■ Work request: Repeat every record exactly, omitting the pictures.

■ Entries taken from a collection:
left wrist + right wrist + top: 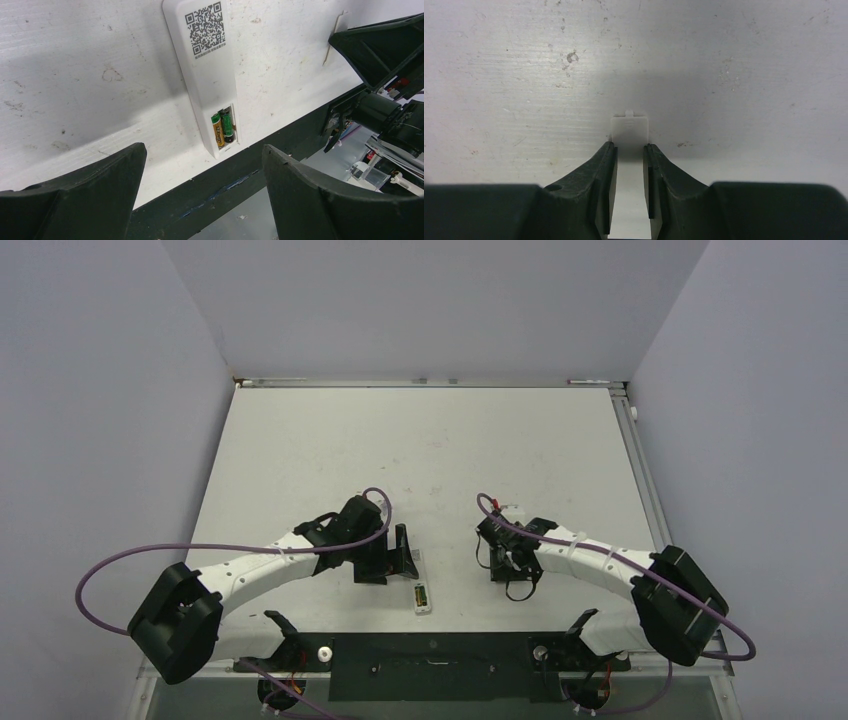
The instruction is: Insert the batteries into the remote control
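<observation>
on the smooth surface point(430, 440) the lift could be lost: the thin battery cover point(630, 127), pinched only at its side edges, could be skidded or flipped away. the left arm is held low over the remote control point(207, 75), which lies recess-up near the front edge and could be knocked. the left claw point(202, 150) is spread wide and empty. the right claw point(629, 146), low and level, is narrowed onto the cover. both batteries point(223, 129) are seated in the recess.
</observation>
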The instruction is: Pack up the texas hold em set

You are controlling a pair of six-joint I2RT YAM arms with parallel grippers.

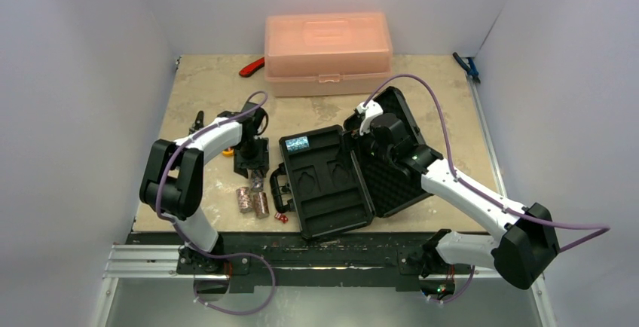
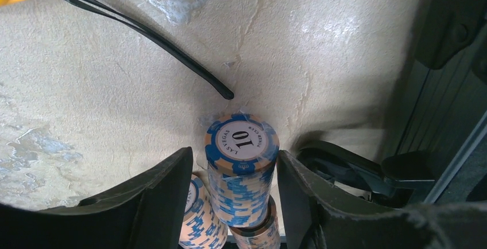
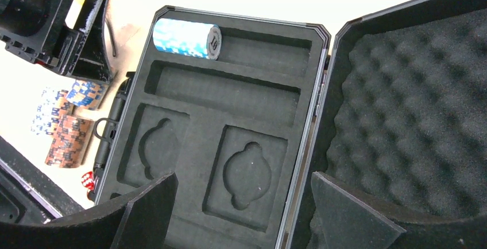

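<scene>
The left gripper (image 2: 234,154) straddles an upright blue chip stack (image 2: 241,186) on the table (image 2: 115,88), jaws unclamped, a gap on 1 side. The right gripper (image 3: 242,177) hangs wide open, empty, over the open briefcase (image 3: 201,128), 1 chip roll (image 3: 186,38) slotted inside.

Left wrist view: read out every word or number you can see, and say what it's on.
"10": centre of the top chip of the blue stack.
"LAS VEGAS": left arc of that chip's label.
Right arc of that label: too small to read.
</scene>
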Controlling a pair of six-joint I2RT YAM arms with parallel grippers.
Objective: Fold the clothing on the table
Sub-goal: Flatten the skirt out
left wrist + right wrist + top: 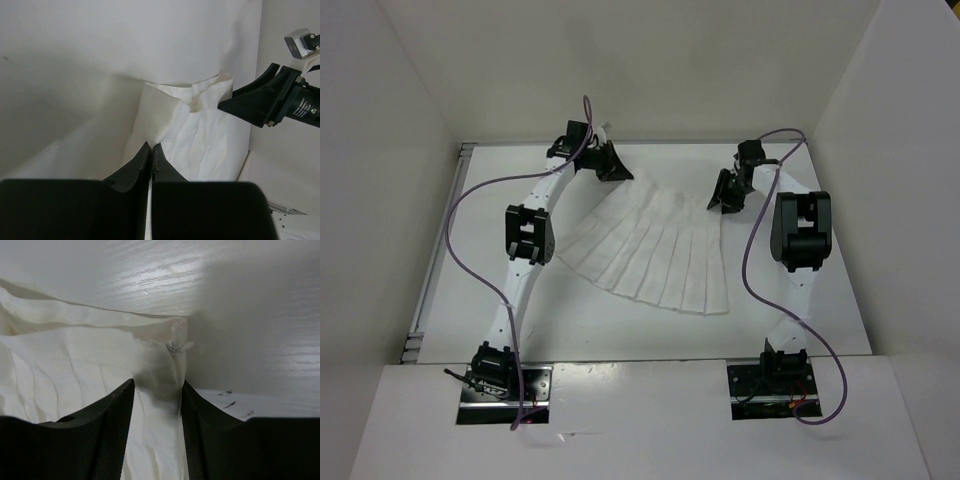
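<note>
A pleated white skirt [655,250] is being shown fanned out flat on the white bench [620,335], between two robot arms. Its far left corner is being pinched by the clenched left gripper [617,165]. Its far right corner is being straddled, ungripped, by the parted fingers of the right gripper [157,385].
</note>
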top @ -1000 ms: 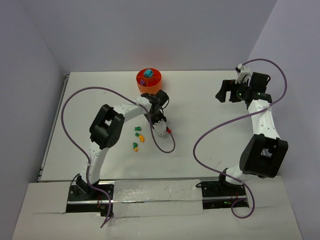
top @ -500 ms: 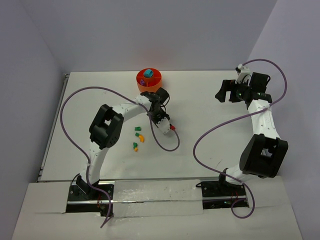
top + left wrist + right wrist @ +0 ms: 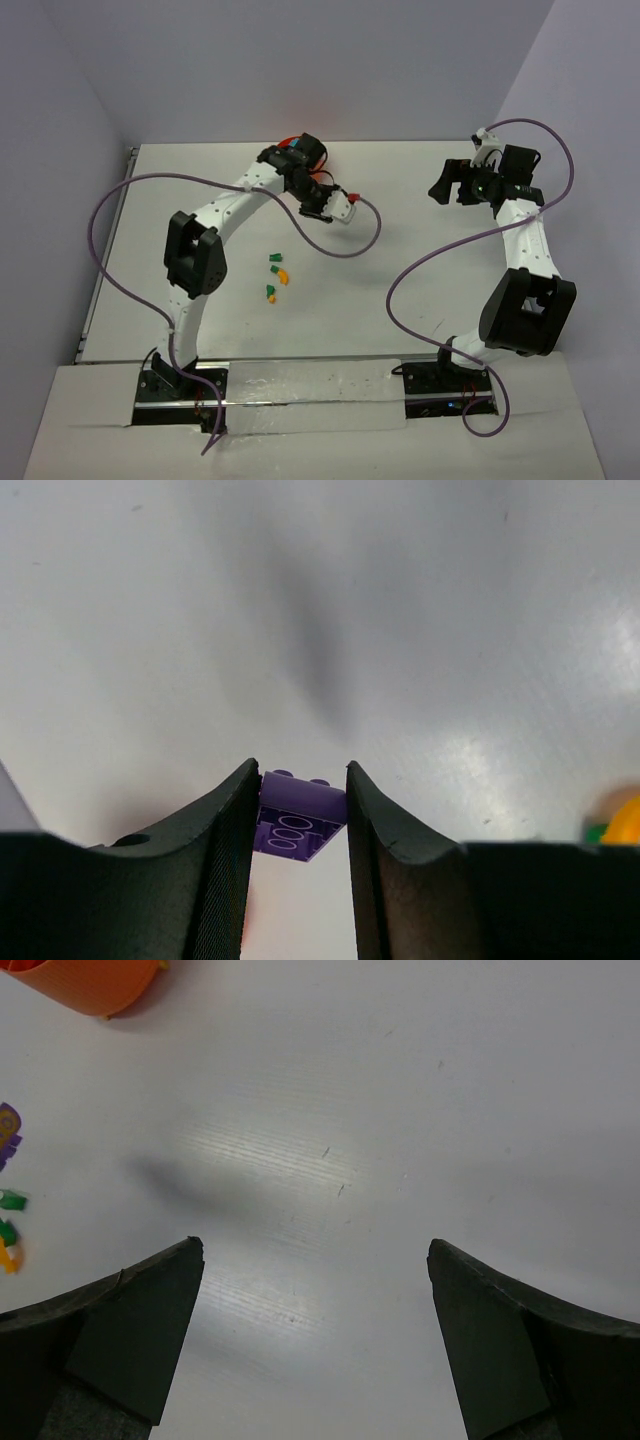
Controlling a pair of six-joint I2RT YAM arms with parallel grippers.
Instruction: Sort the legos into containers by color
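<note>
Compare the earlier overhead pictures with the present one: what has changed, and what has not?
The left arm has swung from beside the loose bricks to the far side, next to the tub, its jaws shut on a purple brick. The loose bricks and the right arm, jaws open, stayed put.

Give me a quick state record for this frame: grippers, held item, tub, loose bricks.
left gripper: shut on purple lego, held above the table
right gripper: open, empty
orange tub: far edge of table, mostly hidden in top view
loose legos: green and orange-yellow cluster on table, left of centre in top view
</note>
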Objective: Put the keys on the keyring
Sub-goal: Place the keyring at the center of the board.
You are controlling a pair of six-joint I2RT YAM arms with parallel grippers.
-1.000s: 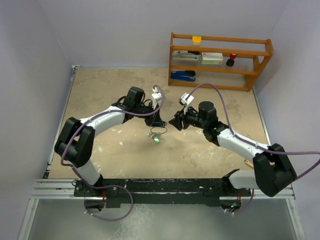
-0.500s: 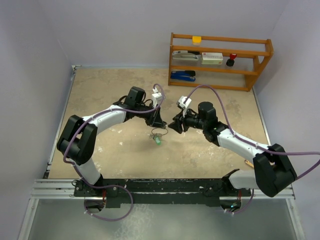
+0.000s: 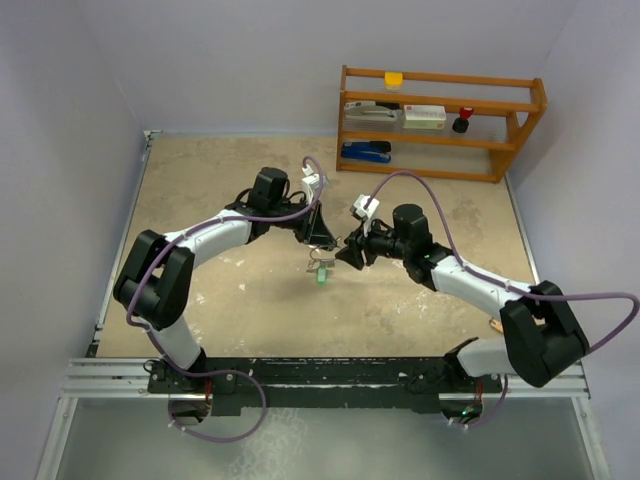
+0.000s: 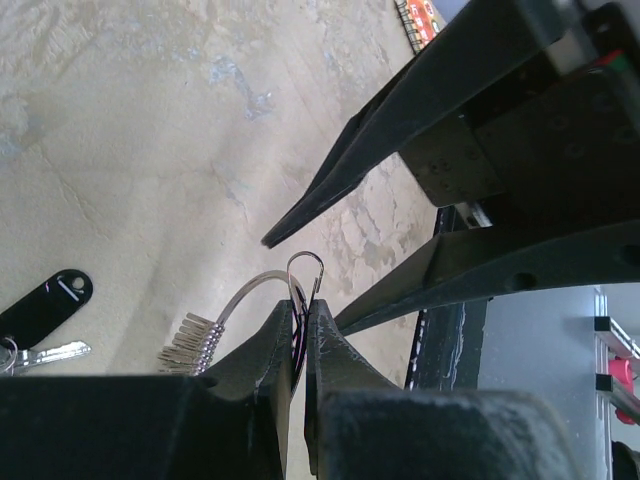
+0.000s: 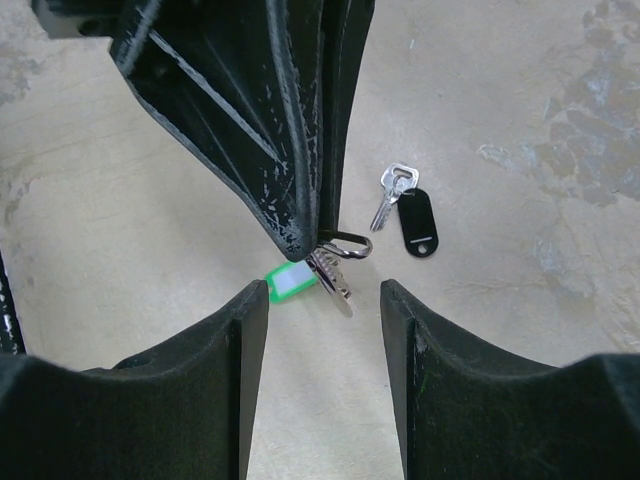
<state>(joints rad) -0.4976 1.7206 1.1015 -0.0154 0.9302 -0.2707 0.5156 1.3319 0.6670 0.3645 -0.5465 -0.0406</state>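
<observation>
Left pincer (image 4: 303,312) is clamping shut on the keyring (image 5: 348,245), holding it up off the tabletop (image 5: 520,120) near centre so a bit of wire loop is poking out past the fingertips, free to work on. Keys (image 5: 330,278) that look already threaded are hanging under it in a bunch, including the green-headed key (image 5: 288,281). Right pincer (image 5: 322,300) is sitting wide open, gripping nothing, jaws straddling keyring and bunch from the opposite side, probably lining up to steady or pry the loop. A loose key (image 5: 390,195) with a black tag (image 5: 417,222) is lying on the tabletop just beyond, apart from the keyring; likely the one left. In the way: the bunch is crowding the loop and the left fingers are covering most of it. Shelf (image 3: 440,120) is standing well apart at the back.
</observation>
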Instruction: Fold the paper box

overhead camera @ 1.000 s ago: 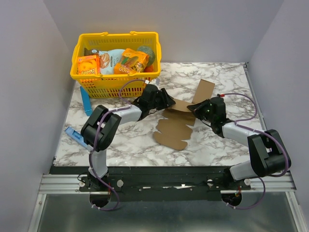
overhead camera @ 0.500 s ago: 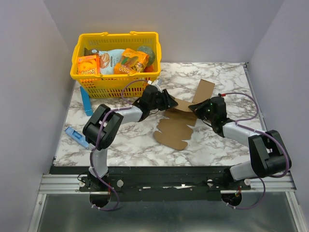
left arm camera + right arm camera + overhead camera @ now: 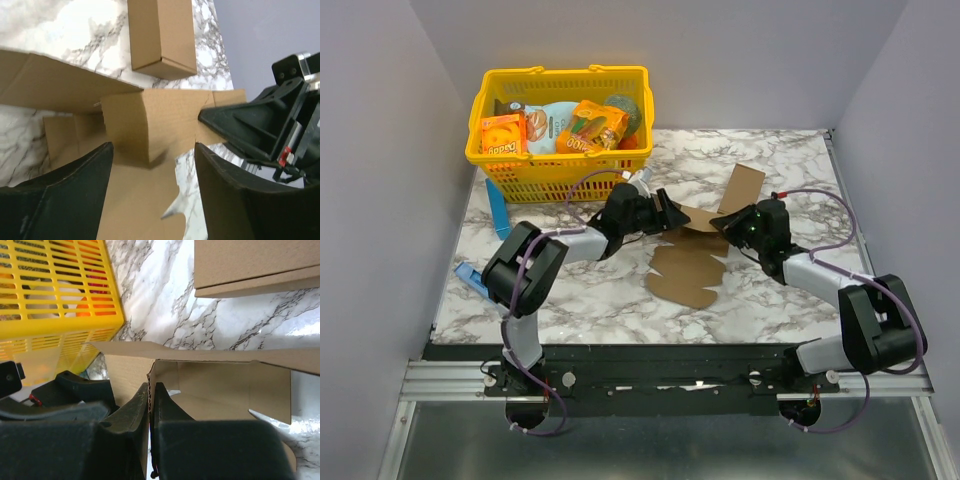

■ Response for this exercise:
left wrist + right wrist + top: 
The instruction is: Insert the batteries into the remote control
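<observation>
on the smooth surface point(430, 440) the lift could be lost: the thin battery cover point(630, 127), pinched only at its side edges, could be skidded or flipped away. the left arm is held low over the remote control point(207, 75), which lies recess-up near the front edge and could be knocked. the left claw point(202, 150) is spread wide and empty. the right claw point(629, 146), low and level, is narrowed onto the cover. both batteries point(223, 129) are seated in the recess.
</observation>
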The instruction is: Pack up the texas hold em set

You are controlling a pair of six-joint I2RT YAM arms with parallel grippers.


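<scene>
The left gripper (image 2: 234,154) straddles an upright blue chip stack (image 2: 241,186) on the table (image 2: 115,88), jaws unclamped, a gap on 1 side. The right gripper (image 3: 242,177) hangs wide open, empty, over the open briefcase (image 3: 201,128), 1 chip roll (image 3: 186,38) slotted inside.

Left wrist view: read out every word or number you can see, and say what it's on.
"10": centre of the top chip of the blue stack.
"LAS VEGAS": left arc of that chip's label.
Right arc of that label: too small to read.
</scene>
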Controlling a pair of six-joint I2RT YAM arms with parallel grippers.
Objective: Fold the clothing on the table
Sub-goal: Flatten the skirt out
left wrist + right wrist + top: 
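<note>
A pleated white skirt [655,250] is being shown fanned out flat on the white bench [620,335], between two robot arms. Its far left corner is being pinched by the clenched left gripper [617,165]. Its far right corner is being straddled, ungripped, by the parted fingers of the right gripper [157,385].
</note>
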top @ -1000 ms: 
top @ -500 ms: 
top + left wrist + right wrist @ +0 ms: 
Controlling a pair of six-joint I2RT YAM arms with parallel grippers.
Instruction: Sort the legos into containers by color
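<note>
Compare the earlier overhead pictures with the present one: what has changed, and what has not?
The left arm has swung from beside the loose bricks to the far side, next to the tub, its jaws shut on a purple brick. The loose bricks and the right arm, jaws open, stayed put.

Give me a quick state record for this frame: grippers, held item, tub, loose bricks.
left gripper: shut on purple lego, held above the table
right gripper: open, empty
orange tub: far edge of table, mostly hidden in top view
loose legos: green and orange-yellow cluster on table, left of centre in top view
</note>
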Objective: Put the keys on the keyring
Sub-goal: Place the keyring at the center of the board.
You are controlling a pair of six-joint I2RT YAM arms with parallel grippers.
-1.000s: 
-0.500s: 
+0.000s: 
+0.000s: 
+0.000s: 
<state>(joints rad) -0.4976 1.7206 1.1015 -0.0154 0.9302 -0.2707 0.5156 1.3319 0.6670 0.3645 -0.5465 -0.0406</state>
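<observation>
Left pincer (image 4: 303,312) is clamping shut on the keyring (image 5: 348,245), holding it up off the tabletop (image 5: 520,120) near centre so a bit of wire loop is poking out past the fingertips, free to work on. Keys (image 5: 330,278) that look already threaded are hanging under it in a bunch, including the green-headed key (image 5: 288,281). Right pincer (image 5: 322,300) is sitting wide open, gripping nothing, jaws straddling keyring and bunch from the opposite side, probably lining up to steady or pry the loop. A loose key (image 5: 390,195) with a black tag (image 5: 417,222) is lying on the tabletop just beyond, apart from the keyring; likely the one left. In the way: the bunch is crowding the loop and the left fingers are covering most of it. Shelf (image 3: 440,120) is standing well apart at the back.
</observation>
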Instruction: Fold the paper box

overhead camera @ 1.000 s ago: 
overhead camera @ 0.500 s ago: 
left arm camera + right arm camera + overhead camera @ now: 

The exercise is done now.